As soon as the remote control for the chariot was given to the girls at St Helen’s School, Northwood, they commented that, while one stick was set up for forwards-backwards drive and the other for right-left turning, they both looked and felt the same. Because of familiarity with other controllers that used a single joystick, the unnecessary freedom of movement gave the impression that one could move left or right with the forwards-backwards stick and vice versa. Something to block the superfluous movement would be very helpful. Some pieces of tape were suggested and some trials were made with pieces of cardboard, but it became clear that something more rigid was required.
Noticing that the joysticks were sunk in a round depression in the controller, a disc-shaped restrainer would fit in nicely. Victoria and Lavana, who are familiar with the Design and Technology department, pointed out that this would be an easy task for the laser-cutter.

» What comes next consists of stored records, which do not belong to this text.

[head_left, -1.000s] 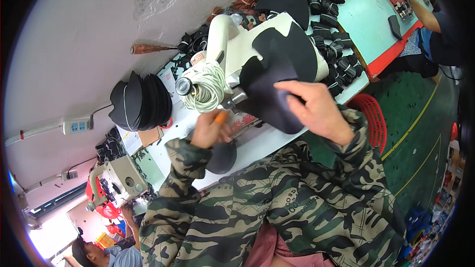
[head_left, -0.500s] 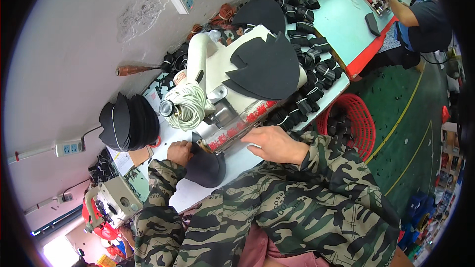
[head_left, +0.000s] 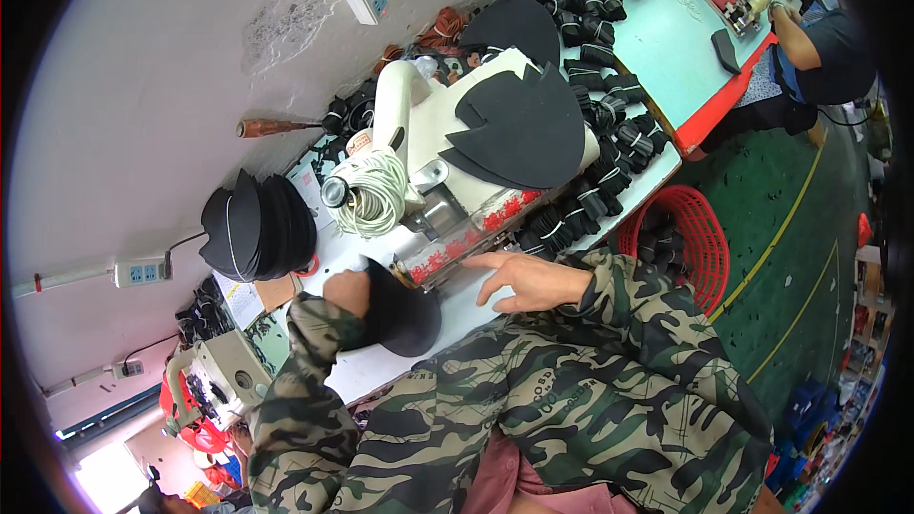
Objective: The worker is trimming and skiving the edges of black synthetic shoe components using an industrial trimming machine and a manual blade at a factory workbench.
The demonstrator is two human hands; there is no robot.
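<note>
My left hand [head_left: 346, 292], slightly blurred, grips the left edge of a curved black sheet piece [head_left: 407, 316], partly hiding its own fingers behind it. That piece is tilted up at the hand and lies beside the needle end of a cream sewing machine [head_left: 405, 171]. My right hand [head_left: 533, 283] is open beside the machine's front, index finger stretched out, holding nothing. On top of the machine rest flat black pieces with pointed notches [head_left: 519, 128]. A coil of pale cord [head_left: 369, 192] hangs at the machine's left end.
A tied stack of black pieces [head_left: 257, 227] stands left by the wall. Several black bundles [head_left: 609, 148] crowd the table behind and right of the machine. A red basket [head_left: 700, 247] stands on the floor at right. A co-worker [head_left: 824, 57] sits at another machine far right.
My left hand has lifted the black piece's left edge, which was lying lower. My right hand's index finger now stretches out more, fingers further apart. The whole view has shifted slightly.
</note>
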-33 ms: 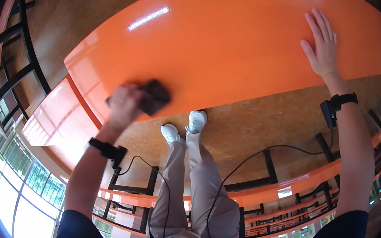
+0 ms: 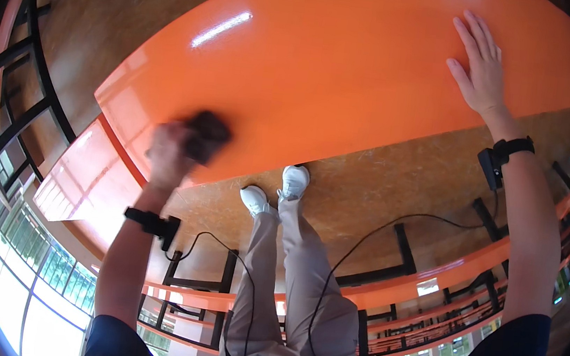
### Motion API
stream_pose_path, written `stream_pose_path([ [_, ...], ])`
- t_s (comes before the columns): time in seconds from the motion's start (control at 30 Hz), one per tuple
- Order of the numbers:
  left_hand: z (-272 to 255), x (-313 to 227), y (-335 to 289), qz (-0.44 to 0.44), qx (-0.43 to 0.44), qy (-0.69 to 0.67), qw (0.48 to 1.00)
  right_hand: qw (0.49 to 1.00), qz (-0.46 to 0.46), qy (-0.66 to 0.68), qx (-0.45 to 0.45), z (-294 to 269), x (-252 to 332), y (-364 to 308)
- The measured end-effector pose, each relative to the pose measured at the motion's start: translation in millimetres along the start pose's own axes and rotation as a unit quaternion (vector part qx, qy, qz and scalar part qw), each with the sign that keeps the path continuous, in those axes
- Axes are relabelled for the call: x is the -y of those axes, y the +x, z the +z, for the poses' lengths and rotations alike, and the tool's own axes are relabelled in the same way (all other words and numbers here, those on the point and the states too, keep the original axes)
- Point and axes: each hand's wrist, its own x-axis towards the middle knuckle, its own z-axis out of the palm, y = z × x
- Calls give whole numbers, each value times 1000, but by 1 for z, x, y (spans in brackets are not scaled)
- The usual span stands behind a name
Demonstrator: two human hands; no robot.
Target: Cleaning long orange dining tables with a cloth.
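Observation:
A dark brown cloth (image 2: 206, 137), blurred by motion and looking folded, is on the glossy orange tabletop (image 2: 311, 75) near its left end. My left hand (image 2: 169, 154) is closed on the cloth; the separate fingers are smeared. Toward the right end of the same tabletop, my right hand (image 2: 482, 70) rests flat, fingers stretched out and thumb apart, holding nothing. Each wrist wears a black strap with a small device, the left one (image 2: 153, 224) and the right one (image 2: 501, 160).
Black cables (image 2: 393, 218) run from both wrist devices to my waist. An orange bench (image 2: 429, 272) on black legs stands close behind me. At the left are a lower orange surface (image 2: 88, 173) and a black metal frame (image 2: 10, 90). My white shoes stand on brown floor (image 2: 362, 180).
My left hand and the cloth have shifted left and slightly up along the tabletop. The right hand has stayed almost still.

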Motion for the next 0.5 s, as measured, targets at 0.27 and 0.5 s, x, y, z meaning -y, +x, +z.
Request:
stream_pose_path([
  [0.27,25,78,-40,-349,-223,62,908,1000,3,-10,11,-11,9,-3],
  [0.5,44,-86,28,30,-81,-40,995,999,5,11,-39,-1,13,2],
])
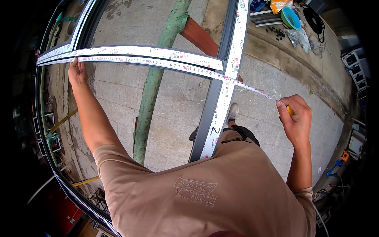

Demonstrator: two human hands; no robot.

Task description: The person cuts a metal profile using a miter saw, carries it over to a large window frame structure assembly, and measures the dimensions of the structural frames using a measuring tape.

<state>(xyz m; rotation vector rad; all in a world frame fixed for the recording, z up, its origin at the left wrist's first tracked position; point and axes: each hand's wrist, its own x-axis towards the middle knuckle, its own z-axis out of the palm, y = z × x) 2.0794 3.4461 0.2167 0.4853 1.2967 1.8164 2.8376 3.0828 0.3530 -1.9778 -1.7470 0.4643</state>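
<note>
A long white tape measure blade [169,64] runs out along the crossbar [138,51] of a dark metal window frame covered in white printed film. At the left, my left hand [77,72] has its fingertips on the blade, pressing it against the bar by a joint. My right hand [295,117] is closed around the tape measure's case [290,110], of which only a bit of yellow shows. Between the frame's upright [229,94] and that hand, the blade slants down through the air. A handwritten mark sits low on the upright.
Beneath the frame are a worn green pole [148,102] and a reddish-brown bar [199,35]. At the upper right lie a teal basin [291,18], a clear plastic bag [298,39] and coiled black cable [314,19]. An orange-and-blue tool [338,164] lies far right.
</note>
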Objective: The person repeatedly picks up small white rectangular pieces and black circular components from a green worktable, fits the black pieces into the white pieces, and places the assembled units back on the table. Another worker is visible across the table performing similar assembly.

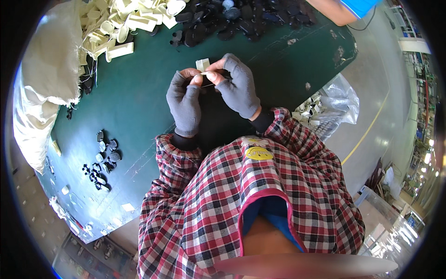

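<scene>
Both of my hands wear grey gloves that leave the fingertips bare, and they meet over the green table [144,88]. A small cream plastic part [202,64] is pinched between them, its flat block end sticking up past the fingers. My left hand [185,100] closes thumb and forefinger on its near left side. From the right, my right hand [238,86] pinches the same part with thumb and fingertips. The fingers cover the lower portion of the part, so its full shape is hidden.
Cream plastic parts [120,51] lie heaped at the far left beside a white woven sack [49,60]. A pile of black parts [241,23] is at the far middle. Several black pieces [111,145] sit at left. A clear bag [341,100] stands off the right edge. Another person's arm [335,10] shows at top right.
</scene>
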A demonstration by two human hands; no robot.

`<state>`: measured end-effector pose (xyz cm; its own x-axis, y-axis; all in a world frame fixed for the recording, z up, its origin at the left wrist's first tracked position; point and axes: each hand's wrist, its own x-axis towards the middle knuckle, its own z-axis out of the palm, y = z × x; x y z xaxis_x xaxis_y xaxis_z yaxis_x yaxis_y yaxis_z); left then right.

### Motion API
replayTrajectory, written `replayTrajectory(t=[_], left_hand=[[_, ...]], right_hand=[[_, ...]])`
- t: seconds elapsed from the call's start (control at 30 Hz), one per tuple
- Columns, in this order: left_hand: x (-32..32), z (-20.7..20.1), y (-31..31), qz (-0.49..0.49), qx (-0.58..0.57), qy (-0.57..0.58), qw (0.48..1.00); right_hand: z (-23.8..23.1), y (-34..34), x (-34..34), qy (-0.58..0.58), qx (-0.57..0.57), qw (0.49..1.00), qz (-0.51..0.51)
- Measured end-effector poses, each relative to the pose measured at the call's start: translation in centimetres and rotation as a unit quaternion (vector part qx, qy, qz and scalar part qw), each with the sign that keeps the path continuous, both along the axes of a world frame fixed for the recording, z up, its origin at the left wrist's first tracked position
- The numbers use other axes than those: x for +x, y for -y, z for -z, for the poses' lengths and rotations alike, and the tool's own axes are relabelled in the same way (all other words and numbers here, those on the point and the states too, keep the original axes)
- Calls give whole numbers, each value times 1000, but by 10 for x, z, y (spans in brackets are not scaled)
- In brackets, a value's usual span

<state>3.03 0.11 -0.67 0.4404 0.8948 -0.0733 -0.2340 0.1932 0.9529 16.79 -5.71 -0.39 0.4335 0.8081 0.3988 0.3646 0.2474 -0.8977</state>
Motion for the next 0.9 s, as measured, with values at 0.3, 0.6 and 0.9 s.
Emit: replayTrajectory(t=[0.3, 0.6, 0.9], left_hand=[[-29, -5, -4, -27, 292, -157, 943], [-89, 35, -182, -280, 487, -527, 638], [-38, 15, -91, -125, 478, -529, 690]], right_hand=[[-4, 116, 93, 57, -57, 996, -26], [-45, 121, 138, 171, -71, 969, 162], [20, -2, 172, 242, -25, 955, 168]])
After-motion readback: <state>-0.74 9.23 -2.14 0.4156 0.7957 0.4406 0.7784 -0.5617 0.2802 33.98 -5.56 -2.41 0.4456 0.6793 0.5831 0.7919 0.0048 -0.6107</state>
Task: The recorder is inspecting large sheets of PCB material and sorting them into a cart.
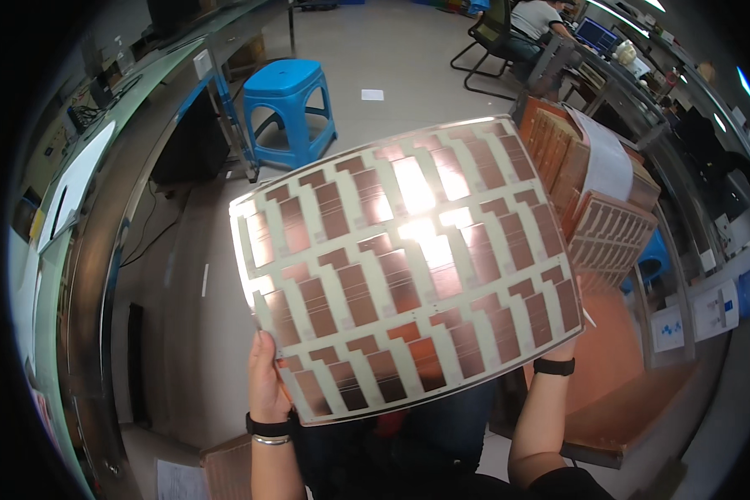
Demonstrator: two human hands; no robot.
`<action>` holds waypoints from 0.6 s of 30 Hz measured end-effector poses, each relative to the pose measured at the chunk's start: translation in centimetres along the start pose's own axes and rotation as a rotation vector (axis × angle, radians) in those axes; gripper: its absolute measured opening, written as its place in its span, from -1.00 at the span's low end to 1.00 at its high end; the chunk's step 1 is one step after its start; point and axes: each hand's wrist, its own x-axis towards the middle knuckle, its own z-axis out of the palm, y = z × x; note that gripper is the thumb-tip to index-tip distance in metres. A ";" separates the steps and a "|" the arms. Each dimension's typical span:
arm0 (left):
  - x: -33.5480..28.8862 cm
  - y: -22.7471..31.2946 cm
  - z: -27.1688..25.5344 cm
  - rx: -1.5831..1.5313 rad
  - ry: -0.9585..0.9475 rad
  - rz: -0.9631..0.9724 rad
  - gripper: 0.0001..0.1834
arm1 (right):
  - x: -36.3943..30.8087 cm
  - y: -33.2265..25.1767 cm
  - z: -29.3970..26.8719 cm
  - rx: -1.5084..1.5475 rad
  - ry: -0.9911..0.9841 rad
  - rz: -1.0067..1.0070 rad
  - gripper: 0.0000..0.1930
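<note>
Head view shows you one large panel (367,271), pale with rows of copper-coloured stepped shapes, which is in front of your body, above the grey floor (375,50), between the long bench (146,79) at left and the brown boards (550,137) at right. It is tilted, with its right side higher in the picture, and bright light reflects near its upper middle.

Your left hand (267,387) holds the panel near its lower left corner; the thumb lies along the edge. Your right hand (561,350) is at the lower right corner, mostly hidden behind the panel, so I cannot tell how its fingers are closed.

The brown boards stand together in a pile, with a white sheet (604,154) hanging over them and a smaller patterned panel (612,237) leaning in front. Whether a box encloses them, I cannot tell.

The panel's right edge overlaps this smaller one in the view; I cannot tell if they touch. Its left edge is well apart from the bench, with floor between. Beyond the upper edge, floor extends past the blue stool (283,79) and a small white card (372,95).
</note>
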 end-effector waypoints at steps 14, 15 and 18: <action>0.1 2.4 -1.3 0.243 0.047 0.143 -0.72 | 0.7 2.8 4.2 -0.490 0.258 -0.099 -0.46; 0.0 2.5 -1.4 0.245 0.046 0.144 -0.72 | 0.7 2.9 4.2 -0.468 0.252 -0.076 -0.46; 0.0 2.7 -1.2 0.246 0.054 0.149 -0.76 | 0.6 3.2 3.8 -0.430 0.229 -0.051 -0.45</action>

The final design was made in two colours out of 3mm acrylic sheeting. With exact dimensions (shown below), it fits over the joystick with the top end unscrewed and can be held in place by some blutak or hot glue, being careful not to get any sticky stuff on the stick itself.
Using different bright colours also helped to emphasize the distinct roles of each part of the controller.
Modify the shape of the chassis to allow it to be better suited to the competitions
What are important attributes that a robot must have to win a competition at the Scottish Robotic games?
Look at various different shapes. What are the advantages and disadvantages of each, i.e. box, wedge, circles, triangles etc?
Once a design is chosen should you make a neat scaled drawing and then make the new chassis out of cardboard to test if the components will fit? Or jump straight in with new materials?
Analyse the new design, is it suitable for the Scottish robotic games? Will it stand up to the rough and tumble of the competitions?
What will you do if the new design has a flaw?
How will you manufacture the design?
Estimated cost: £20 for new materials
Create a removable scoop to allow other robots to be lifted up
Can a scoop be added to the front of the chassis without drastically modifying the chassis design?
Look at the football guides, could these be used to anchor the scoop?
What materials should the scoop be made from?
Should the scoop be flat, curved or two or more large forks?
What are the advantages of each design?
How best to implement the design?
Remember the maximum protrusion in front of the main chassis is normally 50mm, but for Sumo a 100mm scoop is allowed.
Estimated cost: Materials - £15
Make an LED display on your robot
What makes LEDs special when wiring them up? Hint – positive and negative terminals and safety resistors.
Would you be able to spell out your School initials, ATC unit or club name in LEDs on your robot?
How many LEDs would you require for your design? Remember you don’t have to think huge, a small display can be just as effective.
How would you wire the display into your robot so that the display lights up when you connect your removable link?
Please be aware that any LED displays must not flash or use exceptionally bright LEDs for health and safety reasons.
Estimated cost: LEDs and resistors - £5, Breadboard - £2